Targeted Probe for Photoacoustic Tumor Imaging

Author: ChemistryViews

The photoacoustic effect is a phenomenon in which ultrasound waves are generated in biological tissues exposed to laser pulses. Detecting these ultrasound waves then allows biomedical imaging. Photoacoustic imaging can be useful, e.g., for cancer diagnostics, because using sound instead of light as a signal can improve the imaging resolution of deep tissue sites. However, the method can be hampered by ambient noise introduced by substances such as hemoglobin or melanin that are present in the body. Using targeted probes that are activated by, e.g., hypoxia, which is common in tumors, can improve the specificity of imaging.

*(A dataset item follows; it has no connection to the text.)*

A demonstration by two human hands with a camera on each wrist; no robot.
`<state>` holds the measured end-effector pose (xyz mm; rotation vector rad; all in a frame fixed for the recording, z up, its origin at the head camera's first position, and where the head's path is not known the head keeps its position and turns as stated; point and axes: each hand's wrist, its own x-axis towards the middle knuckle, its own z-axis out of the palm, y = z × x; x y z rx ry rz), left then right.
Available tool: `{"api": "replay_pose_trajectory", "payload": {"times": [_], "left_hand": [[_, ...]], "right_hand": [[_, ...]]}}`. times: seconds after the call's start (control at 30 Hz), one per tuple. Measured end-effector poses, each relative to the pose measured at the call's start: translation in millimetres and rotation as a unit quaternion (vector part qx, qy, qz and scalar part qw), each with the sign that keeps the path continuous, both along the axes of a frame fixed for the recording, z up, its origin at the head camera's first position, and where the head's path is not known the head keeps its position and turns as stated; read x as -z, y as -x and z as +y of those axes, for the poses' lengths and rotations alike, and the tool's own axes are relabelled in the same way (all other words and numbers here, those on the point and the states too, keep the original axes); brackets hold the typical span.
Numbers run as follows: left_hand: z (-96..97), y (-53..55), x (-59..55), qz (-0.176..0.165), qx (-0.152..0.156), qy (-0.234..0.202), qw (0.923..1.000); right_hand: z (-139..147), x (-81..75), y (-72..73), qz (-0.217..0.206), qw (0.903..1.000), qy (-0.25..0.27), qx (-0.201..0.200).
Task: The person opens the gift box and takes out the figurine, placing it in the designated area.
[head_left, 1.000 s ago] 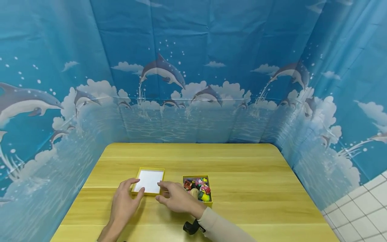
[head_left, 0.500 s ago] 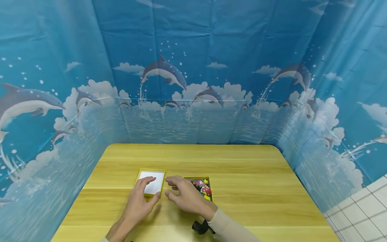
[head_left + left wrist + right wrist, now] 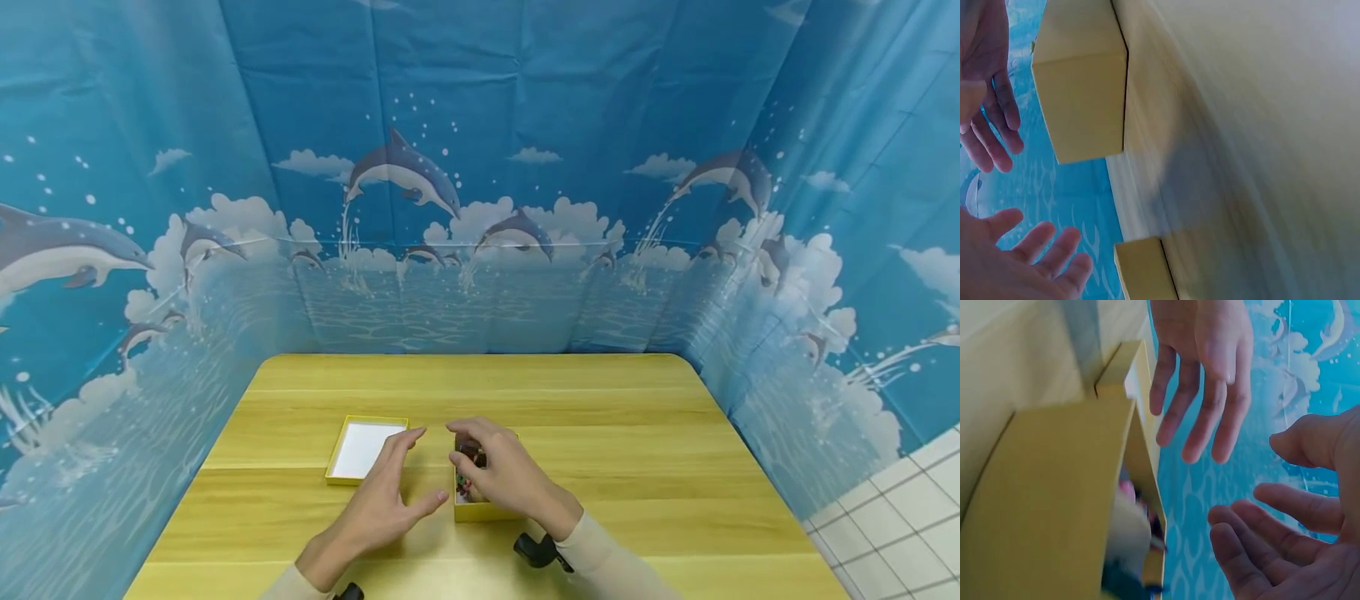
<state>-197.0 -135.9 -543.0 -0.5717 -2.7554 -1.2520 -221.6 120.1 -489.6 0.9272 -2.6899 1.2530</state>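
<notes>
A yellow box (image 3: 487, 512) filled with small colourful figurines (image 3: 467, 483) stands right of the table's middle. Over it hovers my right hand (image 3: 506, 471), fingers relaxed and holding nothing, hiding most of what lies inside. My left hand (image 3: 386, 492), fingers spread and thumb out, hangs between this box and a shallow yellow lid with a white inside (image 3: 363, 450), covering the lid's near right corner. In the right wrist view, a pale rounded figurine (image 3: 1129, 528) shows inside the box beside my right fingers. Both hands appear in the left wrist view above table height, apart from the box wall (image 3: 1085, 106).
The wood-patterned table (image 3: 600, 467) has rounded far corners. A blue curtain printed with dolphins (image 3: 465, 308) closes off the back and both sides. White tiles (image 3: 900, 508) show at the lower right. A black strap-on device (image 3: 542, 550) sits at my right wrist.
Both hands have moved rightward, away from the lid. My right hand now lies over the box of figurines, and my left has come to the gap between lid and box.
</notes>
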Motion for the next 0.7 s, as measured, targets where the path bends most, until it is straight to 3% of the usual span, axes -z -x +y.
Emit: {"api": "replay_pose_trajectory", "payload": {"times": [0.17, 0.37, 0.7], "left_hand": [[9.9, 4.8, 1.9, -0.03, 0.039, 0.012, 0.9987], [20.7, 10.4, 5.4, -0.023, 0.065, 0.044, 0.9966], [35.9, 21.9, 3.5, -0.016, 0.091, 0.061, 0.9939]], "right_hand": [[20.0, -0.6, 1.8, 0.007, 0.9999, 0.006, 0.008], [39.9, 0.4, 3.8, 0.023, 0.9996, -0.012, 0.014], [63.3, 3.1, 12.8, 0.037, 0.998, -0.051, 0.001]]}}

Janggun Jo, University of Michigan, Ann Arbor, USA, Jae Won Chang, Emory University, Atlanta, GA, USA, and colleagues have developed a photoacoustic imaging probe with dual-factor activation (activated form pictured). The probe is activated by hypoxia and also selectively and covalently binds to neutral cholesterol ester hydrolase 1 (NCEH1), a protein that is highly expressed and activated in several aggressive cancers. It is based on an aza-BODIPY (BODIPY = boron-dipyrromethene) dye and features an N-oxide group that is reduced to the corresponding amine under hypoxic conditions, as well as a linker for binding to NCEH1.

The probe showed absorbance and emission wavelengths that fall within the desired range for practical imaging, and the necessary stability in biological buffer solutions. In-vivo experiments showed promising results with strong signals and high specificity. The probe successfully visualized aggressive prostate cancer tumors in a mouse model.